Find the line in the entries below that contains "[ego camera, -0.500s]". Repeat it exactly, and every line after it through the line that contains "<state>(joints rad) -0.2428".

[[ Dataset entries open ]]

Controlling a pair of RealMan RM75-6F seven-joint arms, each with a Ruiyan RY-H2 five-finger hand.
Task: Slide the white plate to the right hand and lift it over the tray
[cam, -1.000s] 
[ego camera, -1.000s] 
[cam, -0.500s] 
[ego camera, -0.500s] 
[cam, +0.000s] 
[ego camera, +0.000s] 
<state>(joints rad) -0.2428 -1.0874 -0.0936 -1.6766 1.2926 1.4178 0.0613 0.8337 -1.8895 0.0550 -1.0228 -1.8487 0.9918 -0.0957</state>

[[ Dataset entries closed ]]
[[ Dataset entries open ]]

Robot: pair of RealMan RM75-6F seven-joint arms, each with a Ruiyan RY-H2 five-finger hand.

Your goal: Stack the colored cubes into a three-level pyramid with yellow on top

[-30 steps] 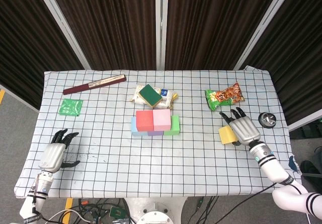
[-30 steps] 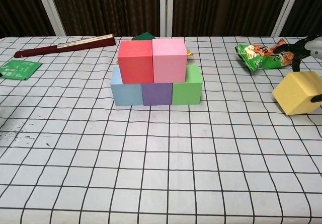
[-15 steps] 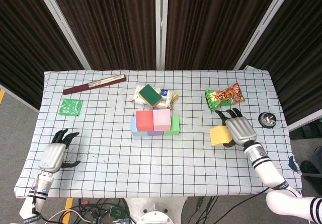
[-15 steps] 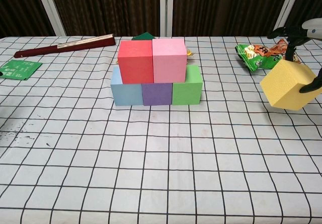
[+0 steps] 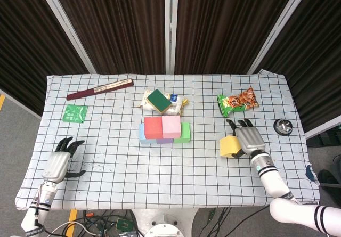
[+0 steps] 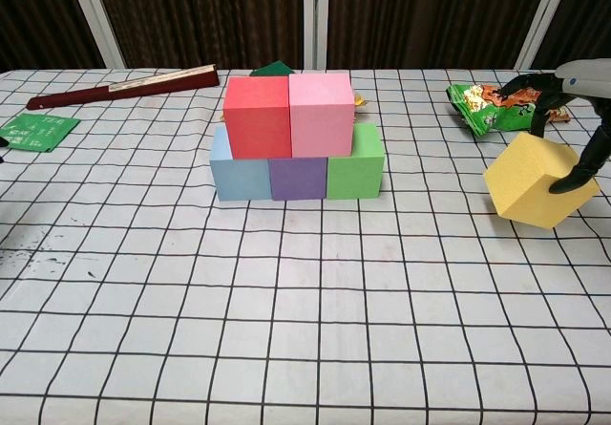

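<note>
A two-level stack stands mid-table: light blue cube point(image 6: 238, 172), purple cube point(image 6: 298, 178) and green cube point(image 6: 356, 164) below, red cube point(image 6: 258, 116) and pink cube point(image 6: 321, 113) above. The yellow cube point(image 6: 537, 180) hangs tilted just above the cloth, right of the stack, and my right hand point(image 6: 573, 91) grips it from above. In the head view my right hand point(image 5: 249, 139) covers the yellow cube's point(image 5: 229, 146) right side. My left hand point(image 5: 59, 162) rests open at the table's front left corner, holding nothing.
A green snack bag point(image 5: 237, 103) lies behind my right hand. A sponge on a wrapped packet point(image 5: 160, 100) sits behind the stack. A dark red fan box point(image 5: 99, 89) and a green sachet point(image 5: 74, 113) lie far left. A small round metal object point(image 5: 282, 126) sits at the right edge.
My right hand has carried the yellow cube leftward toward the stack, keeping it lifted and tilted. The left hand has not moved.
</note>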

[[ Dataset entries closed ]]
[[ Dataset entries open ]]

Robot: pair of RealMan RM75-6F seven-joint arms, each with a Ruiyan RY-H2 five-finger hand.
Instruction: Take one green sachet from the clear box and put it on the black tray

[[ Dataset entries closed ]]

[Final answer]
[ego camera, -0.500s] 
[cam, +0.000s] 
[ego camera, +0.000s] 
<state>(joints rad) -0.2428 -1.0874 -0.0936 -1.6766 1.2926 1.4178 0.0613 0.8337 -1.8895 0.0550 -1.0228 -1.8487 0.9918 -0.0957</state>

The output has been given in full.